Microbial sulfate reduction in deep sediments of the Southwest Pacific (ODP Leg 181, Sites 1119–1125): evidence from stable sulfur isotope fractionation and pore water modeling

• Published in: Marine geology Vol. 205; no. 1; pp. 249 - 260
• Main Authors: Böttcher, Michael E., Khim, Boo-Keun, Suzuki, Atsushi, Gehre, Matthias, Wortmann, Ulrich G., Brumsack, Hans-J.
• Format: Journal Article
• Language: English
• Published: Elsevier B.V 30.04.2004
• Subjects: dissolved sulfate; microbial sulfate reduction; Ocean Drilling Program; pore water modeling; pyrite; Southwest Pacific; stable sulfur isotopes; PSW, South Pacific, Rekohu Drift, ODP Site 1124, Leg 181; PSW, South Pacific, North Chatham Slope, ODP Site 1125, Leg 181; PSE, South Pacific, Canterbury Basin, Site 1119, Leg 181; PSW, South Pacific, Chatham Rise, North Chatham Drift, ODP Site 1123, Leg 181; PSW, South Pacific, Bounty Trough, Bounty Fan, ODP Site 1122, Leg 181; PSE, South Pacific, Campbell Drift, Site 1121, Leg 181; PSE, South Pacific, Campbell Plateau, Site 1120, Leg 181; Southwest Pacific; microbial sulfate reduction; dissolved sulfate; stable sulfur isotopes; Ocean Drilling Program; pyrite; pore water modeling
• ISSN: 0025-3227; 1872-6151
• DOI: 10.1016/S0025-3227(04)00026-X

Interstitial water samples from seven ODP sites (Leg 181, Sites 1119–1125) of the southwestern Pacific Ocean have been analyzed for the stable sulfur isotopic composition of dissolved sulfate along with major and minor ions.
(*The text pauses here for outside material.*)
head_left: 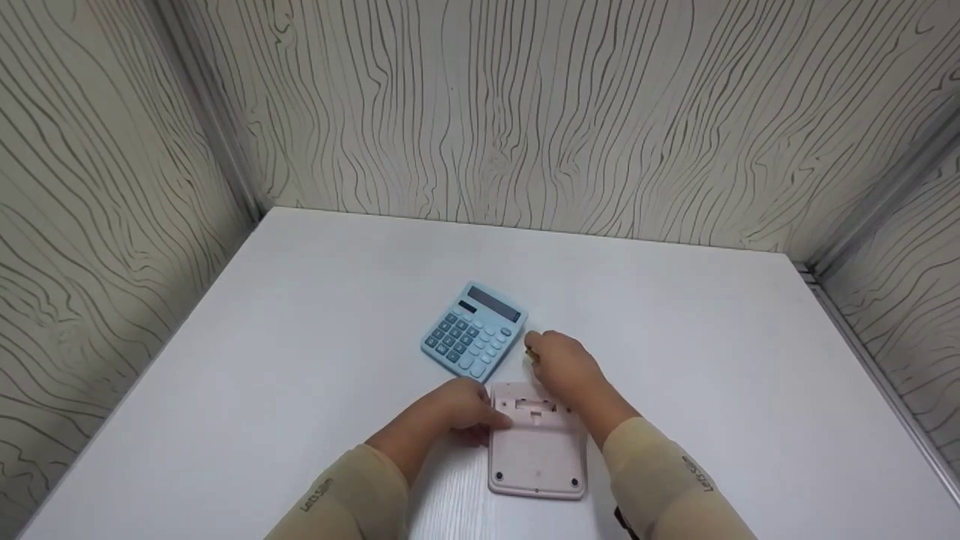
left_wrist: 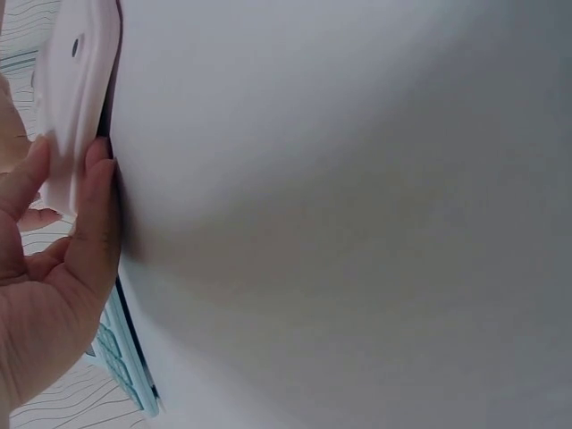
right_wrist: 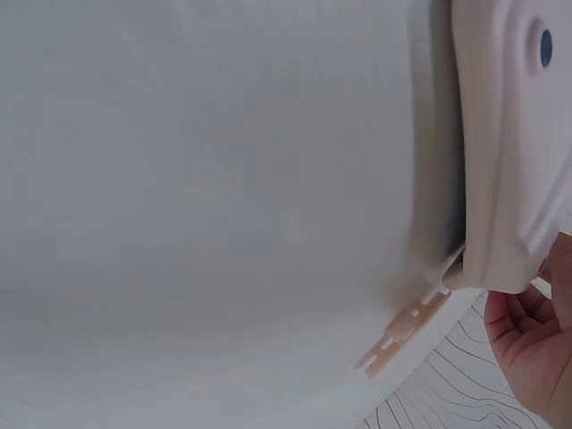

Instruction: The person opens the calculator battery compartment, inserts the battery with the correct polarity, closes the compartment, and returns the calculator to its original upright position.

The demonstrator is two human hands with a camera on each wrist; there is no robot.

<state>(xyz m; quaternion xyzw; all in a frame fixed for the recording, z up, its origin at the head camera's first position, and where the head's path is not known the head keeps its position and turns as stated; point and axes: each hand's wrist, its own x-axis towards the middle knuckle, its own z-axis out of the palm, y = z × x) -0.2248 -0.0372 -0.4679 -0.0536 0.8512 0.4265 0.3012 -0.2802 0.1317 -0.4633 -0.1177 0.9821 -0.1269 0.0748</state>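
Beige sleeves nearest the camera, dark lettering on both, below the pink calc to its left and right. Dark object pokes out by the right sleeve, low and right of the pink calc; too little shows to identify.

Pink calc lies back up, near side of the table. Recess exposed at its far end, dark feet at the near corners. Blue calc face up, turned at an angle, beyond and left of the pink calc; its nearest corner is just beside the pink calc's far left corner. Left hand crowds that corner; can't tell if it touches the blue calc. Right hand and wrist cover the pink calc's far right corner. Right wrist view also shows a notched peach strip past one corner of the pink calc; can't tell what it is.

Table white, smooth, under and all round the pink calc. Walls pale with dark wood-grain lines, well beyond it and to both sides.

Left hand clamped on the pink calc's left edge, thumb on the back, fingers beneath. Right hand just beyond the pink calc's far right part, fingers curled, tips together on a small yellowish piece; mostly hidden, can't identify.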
Sulfate from the interstitial fluids (δ 34S values between +20.7 and +60‰ vs. the SO 2-based Vienna–Canyon Diablo troilite standard) was enriched in 34S with respect to modern sea water (δ 34S≈+20.6‰) indicating that microbial sulfate reduction takes place to different extents at all investigated sites. Microbial sulfate reduction (MSR) was found at all sites, the intensity depending on the availability of organic matter which is controlled by paleo-sedimentation conditions (sedimentation rate, presence of turbidites) and productivity. Microbial net sulfate reduction was additionally confirmed by modeling interstitial water sulfate profiles. Areal net sulfate reduction rates up to 14 mmol m −2 yr −1 have been calculated which were positively related to sedimentation rates. Total reduced inorganic sulfur (TRIS; essentially pyrite) as a product of microbial sulfate reduction was isotopically characterized in squeeze cake samples and gave δ 34S values between −51 and +9‰ indicating pyrite formation both close to the sediment–water interface and later diagenetic contributions.